Pas de solution miracle mais une pluralité de méthodes agronomiques sont attendues. Parmi, les axes de recherche prioritaires : l’amélioration des connaissances sur les plantes de service attractives ou répulsives pour les ravageurs. Des plantes peuvent aussi être favorables au développement des auxiliaires. Les biostimulants ainsi que les produits de biocontrôle et les médiateurs chimiques (phéromones et kairomones) sont étudiés dans plusieurs projets auxquels participent des adhérents de Phyteis.
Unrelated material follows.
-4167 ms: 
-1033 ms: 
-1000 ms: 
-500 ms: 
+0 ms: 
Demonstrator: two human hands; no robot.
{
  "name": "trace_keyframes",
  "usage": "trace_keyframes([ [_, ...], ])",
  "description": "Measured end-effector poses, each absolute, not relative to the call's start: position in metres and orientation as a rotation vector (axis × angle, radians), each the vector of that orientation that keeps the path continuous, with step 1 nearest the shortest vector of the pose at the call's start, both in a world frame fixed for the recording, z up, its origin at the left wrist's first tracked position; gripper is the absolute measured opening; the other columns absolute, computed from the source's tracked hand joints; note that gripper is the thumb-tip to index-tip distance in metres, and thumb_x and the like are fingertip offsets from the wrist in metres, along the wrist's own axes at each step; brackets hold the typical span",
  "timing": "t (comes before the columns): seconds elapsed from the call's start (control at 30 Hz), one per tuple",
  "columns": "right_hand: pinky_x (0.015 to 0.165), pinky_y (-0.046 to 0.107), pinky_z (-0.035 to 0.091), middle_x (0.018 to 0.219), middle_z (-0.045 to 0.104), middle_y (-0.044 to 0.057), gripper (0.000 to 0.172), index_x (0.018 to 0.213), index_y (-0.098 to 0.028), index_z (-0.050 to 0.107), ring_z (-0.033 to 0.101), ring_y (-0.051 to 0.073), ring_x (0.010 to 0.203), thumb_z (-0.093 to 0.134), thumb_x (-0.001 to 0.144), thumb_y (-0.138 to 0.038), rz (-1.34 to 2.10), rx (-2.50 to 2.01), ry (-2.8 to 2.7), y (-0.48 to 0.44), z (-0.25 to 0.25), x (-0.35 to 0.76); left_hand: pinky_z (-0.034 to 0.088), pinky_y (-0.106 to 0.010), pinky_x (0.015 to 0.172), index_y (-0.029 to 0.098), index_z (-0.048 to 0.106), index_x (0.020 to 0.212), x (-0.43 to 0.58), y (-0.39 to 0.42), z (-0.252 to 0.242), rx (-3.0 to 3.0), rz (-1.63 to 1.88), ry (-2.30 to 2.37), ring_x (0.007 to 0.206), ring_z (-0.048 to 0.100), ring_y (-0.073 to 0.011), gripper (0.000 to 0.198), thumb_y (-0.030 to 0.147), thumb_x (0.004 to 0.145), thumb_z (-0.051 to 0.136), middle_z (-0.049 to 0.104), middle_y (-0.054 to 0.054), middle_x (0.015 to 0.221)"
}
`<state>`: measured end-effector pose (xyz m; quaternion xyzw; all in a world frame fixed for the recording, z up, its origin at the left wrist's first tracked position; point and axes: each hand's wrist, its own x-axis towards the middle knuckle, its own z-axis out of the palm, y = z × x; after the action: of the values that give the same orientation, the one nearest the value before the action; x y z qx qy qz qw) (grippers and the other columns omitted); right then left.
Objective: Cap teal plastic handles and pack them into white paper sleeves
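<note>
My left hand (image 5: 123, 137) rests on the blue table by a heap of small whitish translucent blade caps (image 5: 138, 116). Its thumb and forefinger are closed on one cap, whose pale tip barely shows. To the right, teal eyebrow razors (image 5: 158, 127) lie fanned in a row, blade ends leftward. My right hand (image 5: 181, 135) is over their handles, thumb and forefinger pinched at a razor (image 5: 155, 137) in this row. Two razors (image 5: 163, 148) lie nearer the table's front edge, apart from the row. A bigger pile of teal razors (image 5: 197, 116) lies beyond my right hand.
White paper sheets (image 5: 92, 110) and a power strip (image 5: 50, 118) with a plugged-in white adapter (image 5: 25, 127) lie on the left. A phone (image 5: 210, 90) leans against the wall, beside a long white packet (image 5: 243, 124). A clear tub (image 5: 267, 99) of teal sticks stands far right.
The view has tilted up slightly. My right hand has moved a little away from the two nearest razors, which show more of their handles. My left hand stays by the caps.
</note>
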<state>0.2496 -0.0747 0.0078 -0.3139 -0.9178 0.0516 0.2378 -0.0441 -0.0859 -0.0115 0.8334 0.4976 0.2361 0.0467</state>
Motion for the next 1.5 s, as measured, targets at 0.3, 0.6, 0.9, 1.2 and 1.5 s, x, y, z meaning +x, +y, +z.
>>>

Les projets Plan sortie du Phosmet 

  • Adaptacol2 – Terres Inovia (biocontrôle, biostimulants, plantes compagnes attractives ou répulsives, variétés de colza plus robustes, implantation de la culture…).
  • VELCO-A – BASF
  • Biocontrôle combinatoire – Certis Belchim
  • COLZACTISE – De Sangosse
  • AltisOr iESS – Inrae
  • RESALT IGEPP – Inrae
  • Alt IGEPP – Inrae

 

Les mesures efficaces dans la conception du plan à retenir :

  • Une construction « en bloc » selon trois principes : un projet fédérateur, un financement significatif (État et autres acteurs), et un délai fixé pour trouver des solutions ;
  • La prise en compte des particularités des alternatives non chimiques, dont la logique d’emploi est sensiblement différente de celle des produits phytopharmaceutiques chimiques.
  • La construction d’une vision commune dès le début du projet afin de prévenir les principaux sujets de conflits.
  • La validité d’un projet structuré en quatre étapes pour chercher par anticipation des solutions à un retrait de substance active (diagnostic 360° de la situation et des solutions avec priorisation, plan d’action fondé sur les alternatives non chimiques, un dispositif de gouvernance, un suivi de la mise en œuvre par le ministère de l’Agriculture et de la Souveraineté alimentaire).
  • Une organisation de la gouvernance veillant à une composition équilibrée (présidence du Conseil scientifique confiée à une personnalité de l’Inrae)
  • Un dispositif de prise de décision fondé sur la recherche de consensus au sein du Comité de pilotage
  • Une convention d’animation transversale pour coordonner efficacement l’ensemble des acteurs dans une logique d’ingénierie de projets.